Saturday March 9, 2013, 8 p.m.
Southern Theatre

A Far Cry

About the Artists

A Far Cry stands at the forefront of an exciting new generation in classical music.  A Far Cry was founded in 2007 in Boston by a tightly-knit collective of 17 young professional musicians – the "Criers" – and since the beginning has fostered those personalities, developing an innovative structure of rotating leadership both on stage and behind the scenes.  Longtime NPR producer and director of the distinguished Dumbarton Oaks Concert Series in Washington, DC, Valerie Stains, wrote of A Far Cry:  "In my many years of presenting and attending concerts, I have rarely (if ever) been more powerfully moved by the quality of an ensemble's presence in performance — the Criers' energy, focus, musicianship, and musicality have the capacity to captivate the audience's heart and mind with every note they produce and every breath they take."  By expanding the boundaries of orchestral repertoire and experimenting with the ways music is prepared, performed, and experienced, A Far Cry has been embraced throughout the world with more than two hundred performances across the United States, three albums, and a powerful presence on the internet.  Recent collaborations include performances and recordings with cellists Yo-Yo Ma and Matt Haimovitz, Austrian pianist Markus Schirmer, ukulele sensation Jake Shimabukuro, guitarist Jason Vieaux, and clarinetist David Krakauer.  In 2012, the Criers made a triumphantly successful European début at Vienna's Musikverein, as part of a seven-concert European tour.  Their 2012-13 season includes more than 50 concerts at home and on the road, with repertoire ranging from 12th century monophony to four newly-commissioned world premieres.  A Far Cry is Chamber Orchestra in Residence at the Boston’s Isabella Stewart Gardner Museum and maintain an educational partnership with the New England Conservatory.  For more information, check out their Web site at http://www.afarcry.org.
 A Far Cry appears by arrangement with Lisa Sapinkopf Artists, 9 Commodore Drive, Suite A309, Emeryville, California 94608 (http://www.chambermuse.com).

Program: "Fiddlers"

Einojuhani Rautavaara (born Helsinki, Finland, October 9, 1928)

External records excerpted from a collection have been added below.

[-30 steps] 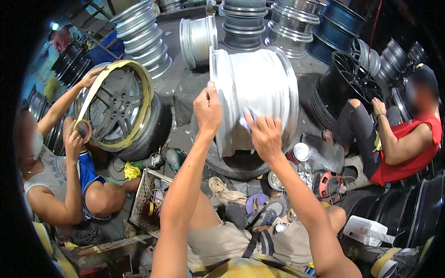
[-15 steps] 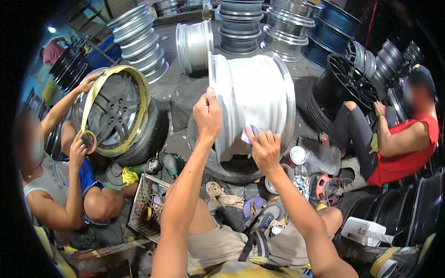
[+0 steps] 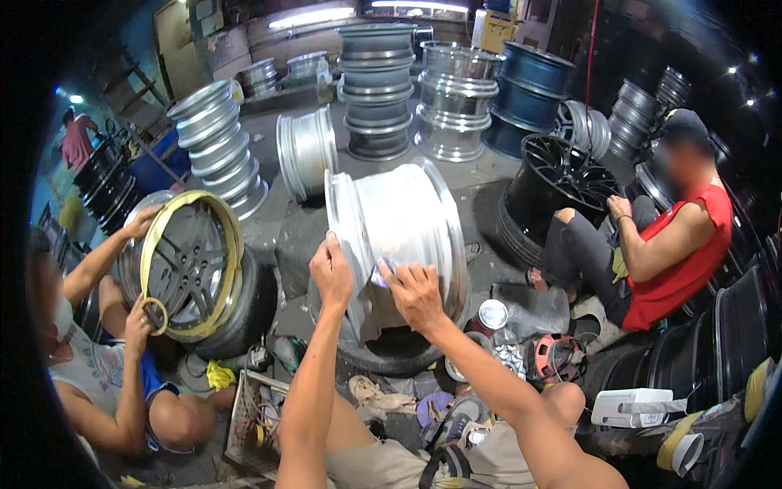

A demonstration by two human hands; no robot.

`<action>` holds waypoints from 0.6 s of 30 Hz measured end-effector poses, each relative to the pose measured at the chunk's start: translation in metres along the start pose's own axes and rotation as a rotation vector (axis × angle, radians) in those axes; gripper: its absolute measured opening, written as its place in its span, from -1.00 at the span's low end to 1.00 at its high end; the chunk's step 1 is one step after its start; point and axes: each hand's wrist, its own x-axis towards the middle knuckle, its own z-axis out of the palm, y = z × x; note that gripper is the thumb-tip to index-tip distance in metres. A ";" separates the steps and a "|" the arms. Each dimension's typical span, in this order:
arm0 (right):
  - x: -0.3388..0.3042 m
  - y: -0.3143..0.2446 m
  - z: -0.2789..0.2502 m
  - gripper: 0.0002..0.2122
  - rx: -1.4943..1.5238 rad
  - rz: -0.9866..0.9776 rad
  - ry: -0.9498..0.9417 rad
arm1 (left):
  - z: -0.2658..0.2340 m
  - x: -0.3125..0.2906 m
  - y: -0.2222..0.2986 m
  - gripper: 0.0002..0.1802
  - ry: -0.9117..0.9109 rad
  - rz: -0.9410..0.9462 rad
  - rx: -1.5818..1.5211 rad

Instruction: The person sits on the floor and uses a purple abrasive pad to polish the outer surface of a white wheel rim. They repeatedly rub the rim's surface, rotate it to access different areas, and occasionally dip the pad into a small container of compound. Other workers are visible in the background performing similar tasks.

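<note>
A silver-white wheel rim (image 3: 403,216) stands on its edge in front of me, set on a black tire (image 3: 383,359). My left hand (image 3: 331,273) is closed on the rim's left lip, thumb uppermost. Pressed to the barrel's near side is a small purple sheet that looks like sandpaper (image 3: 380,273). My right hand (image 3: 417,297) holds it under bent fingers; most of the sheet is hidden by them. The barrel around it looks pale and dull.
At left, a person pulls yellow tape (image 3: 157,314) round a grey spoked wheel (image 3: 193,273). A person in red sits at right by a black wheel (image 3: 562,175). Stacked rims (image 3: 377,94) stand behind. An orange-red power tool (image 3: 556,356) and a can (image 3: 493,314) lie nearby.
The view has tilted up, so everything sits lower in it. My right hand has slid the purple sheet a little leftward and up the barrel. My left hand keeps its hold on the lip.
</note>
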 end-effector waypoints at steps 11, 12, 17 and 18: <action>-0.004 0.003 -0.001 -0.50 -0.022 -0.005 -0.049 | 0.004 0.000 0.001 -0.47 0.005 0.013 0.020; -0.005 0.005 -0.007 -0.50 -0.024 0.000 -0.052 | 0.006 -0.001 0.002 -0.47 0.002 0.015 0.035; -0.055 -0.006 -0.006 -0.47 0.004 -0.050 -0.077 | -0.011 -0.001 -0.008 -0.44 0.036 0.017 0.056; -0.061 0.000 -0.008 -0.46 -0.008 -0.058 -0.091 | -0.004 -0.002 -0.004 -0.42 0.048 0.032 0.021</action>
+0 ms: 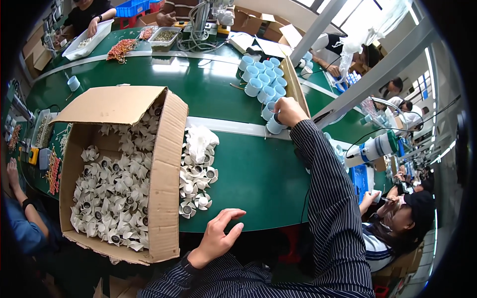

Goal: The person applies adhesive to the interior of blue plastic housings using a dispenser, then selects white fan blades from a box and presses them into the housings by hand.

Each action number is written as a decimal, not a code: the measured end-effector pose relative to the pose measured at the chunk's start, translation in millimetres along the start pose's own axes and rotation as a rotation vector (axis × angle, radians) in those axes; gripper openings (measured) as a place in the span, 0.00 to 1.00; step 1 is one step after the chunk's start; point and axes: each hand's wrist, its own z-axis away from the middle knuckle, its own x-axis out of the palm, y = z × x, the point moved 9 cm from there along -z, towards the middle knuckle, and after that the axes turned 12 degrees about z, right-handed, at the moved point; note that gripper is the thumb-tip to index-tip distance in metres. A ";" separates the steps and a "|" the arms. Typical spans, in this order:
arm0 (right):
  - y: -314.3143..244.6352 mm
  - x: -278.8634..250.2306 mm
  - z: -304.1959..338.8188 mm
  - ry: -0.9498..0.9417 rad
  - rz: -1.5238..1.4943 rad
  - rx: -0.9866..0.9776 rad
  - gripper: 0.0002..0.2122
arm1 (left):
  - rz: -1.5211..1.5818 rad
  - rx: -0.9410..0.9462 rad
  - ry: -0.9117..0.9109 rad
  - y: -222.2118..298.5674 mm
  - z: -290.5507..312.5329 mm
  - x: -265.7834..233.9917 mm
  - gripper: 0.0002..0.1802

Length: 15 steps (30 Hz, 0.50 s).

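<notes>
My right hand (290, 112) reaches to the far right of the green bench, its fingers bent down onto a light blue cup-shaped housing (274, 126) at the near end of a group. The fingertips are partly hidden behind the hand. More light blue housings (266, 93) stand packed together just beyond it. My left hand (218, 234) hovers at the bench's near edge with thumb and fingers apart, holding nothing. Closest to it is a small pile of white fan impellers (198, 175), some with dark round centres, with a crumpled white plastic bag (201, 143) on top.
Left of the pile, a large cardboard box (166, 179) full of white impellers lies tipped toward me. A metal strip (233, 126) crosses the green bench (258, 179). A cardboard edge (296, 88) and slanted metal post (365, 74) border the right. Other people work around.
</notes>
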 end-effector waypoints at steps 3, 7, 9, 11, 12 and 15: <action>-33.0 -21.6 42.3 -0.015 -0.044 -0.045 0.08 | -0.005 -0.016 0.005 -1.4 1.3 -0.7 0.18; -97.2 -48.1 130.3 -0.037 -0.129 -0.131 0.10 | -0.025 -0.029 -0.020 1.9 -1.2 2.6 0.24; -132.4 -38.1 163.9 -0.058 -0.185 -0.201 0.12 | -0.105 -0.009 0.079 13.6 -0.7 -0.2 0.32; -158.8 -24.3 188.9 -0.084 -0.181 -0.203 0.13 | -0.153 -0.003 0.120 17.2 -2.5 -3.8 0.36; -167.4 -20.7 199.4 -0.107 -0.159 -0.201 0.14 | -0.246 0.055 0.139 23.0 -4.2 -4.0 0.39; -192.5 -19.3 222.5 -0.221 -0.166 -0.208 0.15 | -0.440 0.161 0.180 29.9 -7.2 -3.3 0.45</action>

Pelimannit (“The Fiddlers”) (composed 1952; arranged 1972)

Although born in Helsinki, Einojuhani Rautavaara had ancestral ties to the northern coast of Finland known as Ostrobothnia, the folk music of which captured the young composer’s imagination.  In 1952, he composed a suite of piano pieces based on five of the tunes.  Revisiting and rewording his own music being a common Rautavaara practice, two decades later he fashioned a string orchestra arrangement.  The prominent Finnish accordionist Matti Rantanen arranged it for his instrument in 1994.  The Helsinki Chamber Orchestra, under the baton of Leif Segerstam, premiered the string orchestra version in Helsinki on November 11, 1973.
 
Program notes by Kathryn J Allwine Bacasmot:

A work from the student days of Finnish composer, Einojuhani Rautavaara, The Fiddlers is an ode to both the folk music, and also the stories of the musicians—the fiddlers—he found in a book, Album of Tunes, by Samuel Rinda-Nickola.  An ebulliently dissonant opening illustrates the arrival of the fiddlers.  “Kopsin Jonas,” portrays the fiddler who preferred to practice out in the woods, alone.  “Klockar Samuel Dikström” (“Bell-Ringer Samuel Dikström”) was not only a fiddler, but also an organist.  Here, we find him practicing Bach.  “Pirun polska” (“Devil's Schottische,” a dance like the polka) is both foreboding, and melancholic.  “Hypyt” (“Jumps”) is a playful dance, brief but packed with vivacity.

Antonio Vivaldi (born Venice, March 4, 1678; died Vienna, July 27 or 28, 1741)

Concerto for Four Violins in B minor, RV 580 (L’estro armonico, op. 3, no. 10) (composed 1711)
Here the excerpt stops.